▶ **PROMPT**
Where the line with "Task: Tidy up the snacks" appears below, start writing out lines exactly, and finish with the line with "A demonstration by", which is included; write out nothing else.
================================
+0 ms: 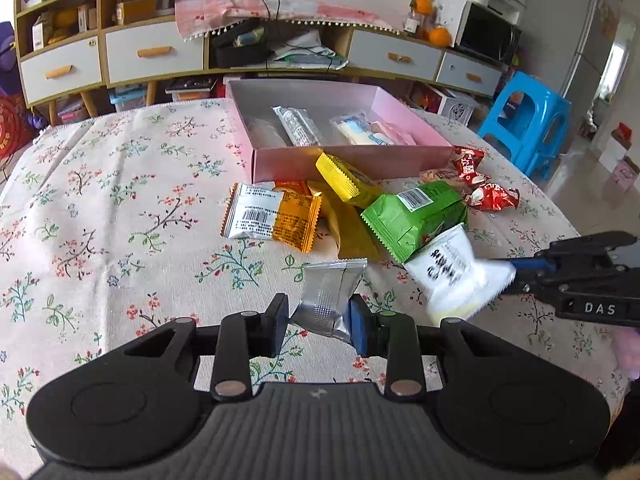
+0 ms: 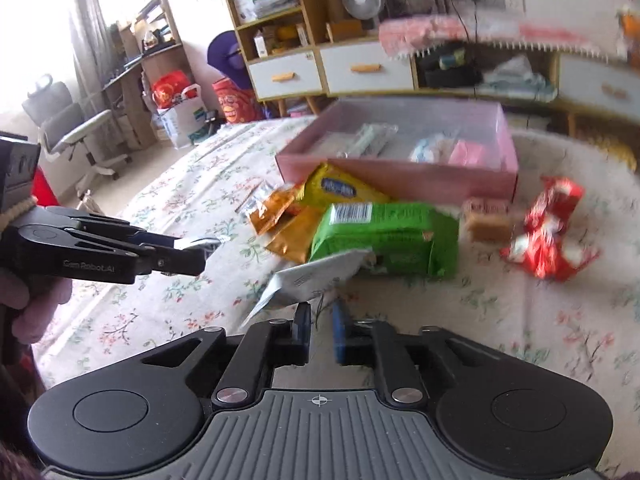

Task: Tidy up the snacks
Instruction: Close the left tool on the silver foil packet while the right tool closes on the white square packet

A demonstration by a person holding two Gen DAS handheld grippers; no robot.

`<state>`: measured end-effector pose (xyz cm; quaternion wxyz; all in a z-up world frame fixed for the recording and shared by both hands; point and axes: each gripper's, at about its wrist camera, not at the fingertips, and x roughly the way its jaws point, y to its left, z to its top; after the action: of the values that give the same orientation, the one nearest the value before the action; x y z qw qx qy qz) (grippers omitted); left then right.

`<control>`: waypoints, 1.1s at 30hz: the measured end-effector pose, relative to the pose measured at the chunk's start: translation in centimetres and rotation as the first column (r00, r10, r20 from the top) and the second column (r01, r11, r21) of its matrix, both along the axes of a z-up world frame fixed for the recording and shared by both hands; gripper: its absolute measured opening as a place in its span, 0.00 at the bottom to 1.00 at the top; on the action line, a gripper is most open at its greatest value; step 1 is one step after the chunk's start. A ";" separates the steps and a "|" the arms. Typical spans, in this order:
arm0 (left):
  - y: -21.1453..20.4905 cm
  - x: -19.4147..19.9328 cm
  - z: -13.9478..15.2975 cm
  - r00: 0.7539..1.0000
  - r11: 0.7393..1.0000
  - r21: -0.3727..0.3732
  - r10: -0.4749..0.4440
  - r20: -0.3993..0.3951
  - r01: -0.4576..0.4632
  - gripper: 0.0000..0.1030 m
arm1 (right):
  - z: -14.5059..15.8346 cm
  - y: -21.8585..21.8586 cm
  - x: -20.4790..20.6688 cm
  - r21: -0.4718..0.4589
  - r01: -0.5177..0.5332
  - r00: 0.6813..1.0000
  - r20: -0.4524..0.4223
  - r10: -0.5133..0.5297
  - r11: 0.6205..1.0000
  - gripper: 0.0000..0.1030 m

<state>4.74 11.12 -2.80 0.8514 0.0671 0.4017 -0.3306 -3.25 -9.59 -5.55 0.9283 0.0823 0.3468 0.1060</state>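
Both grippers held light foil packets near the pink box (image 1: 344,156), which sat on the floral cloth.
The green pack (image 1: 412,216), puffy and crushable, looked best taken by its crimped end; the right gripper (image 2: 320,326) had clamped the white packet (image 1: 456,276); the left gripper (image 1: 316,320) pinched the silver packet (image 1: 332,296), slippery.

The left gripper (image 1: 319,316) is matte black, with a ribbed grey plate at six o'clock and round discs at four and eight. Silver rivets pin its linkage bars. One finger pad is black, the other blue (image 1: 359,330). The right gripper (image 2: 321,330) has the same build, with a crosshair mark on its plate. White lettering marks both bodies.
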 end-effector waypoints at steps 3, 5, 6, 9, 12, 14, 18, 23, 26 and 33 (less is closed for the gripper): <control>-0.2 -0.1 -0.3 1.000 1.000 0.011 -0.005 -0.014 0.005 0.29 | -0.7 -0.5 0.3 0.007 0.031 0.999 -0.040 -0.031 0.999 0.57; -0.3 -0.2 -0.4 1.000 1.000 0.020 -0.012 -0.020 0.012 0.29 | -0.9 -0.8 0.5 0.033 0.048 0.997 -0.058 -0.046 0.998 0.61; -0.4 -0.2 -0.5 1.000 1.000 0.023 -0.015 -0.023 0.015 0.29 | -0.9 -0.9 0.5 0.043 0.054 0.997 -0.064 -0.051 0.998 0.61; -0.6 -0.3 -0.8 0.999 0.999 0.030 -0.020 -0.038 0.021 0.29 | -0.7 -1.6 0.7 0.089 0.083 0.994 -0.072 -0.077 0.993 0.61; -0.9 -0.4 -1.2 0.998 0.999 0.021 -0.027 -0.065 0.028 0.29 | -0.6 -2.4 1.0 0.180 0.095 0.993 -0.092 -0.079 0.979 0.61; -1.3 -0.6 -1.3 0.997 0.999 0.011 -0.040 -0.073 0.041 0.29 | -0.7 -2.6 1.2 0.231 0.103 0.991 -0.108 -0.080 0.968 0.61; -2.3 -1.2 -1.3 0.994 0.997 0.010 -0.082 -0.070 0.083 0.29 | -0.5 -3.0 1.4 0.316 0.099 0.991 -0.114 -0.066 0.944 0.61; -2.9 -1.3 -1.8 0.993 0.995 0.029 -0.094 -0.076 0.097 0.29 | -0.5 -2.9 1.6 0.374 0.084 0.991 -0.127 -0.039 0.924 0.61; -2.9 -1.3 -2.0 0.993 0.995 0.034 -0.091 -0.077 0.093 0.29 | -0.7 -2.3 1.8 0.345 0.085 0.990 -0.132 -0.041 0.935 0.62; -2.7 -1.1 -1.9 0.994 0.996 0.040 -0.079 -0.075 0.082 0.29 | -1.7 -1.1 2.7 0.280 0.075 0.986 -0.165 -0.029 0.957 0.31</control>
<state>3.60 8.40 -4.75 0.8204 0.0892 0.4366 -0.3582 -0.53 -10.73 -7.20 0.8785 0.2325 0.3987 0.1233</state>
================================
▶ **OUTPUT OF THE EXERCISE**
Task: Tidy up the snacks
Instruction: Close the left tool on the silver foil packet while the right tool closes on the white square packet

A demonstration by a person holding two Gen DAS handheld grippers; no robot.

No more output will be given.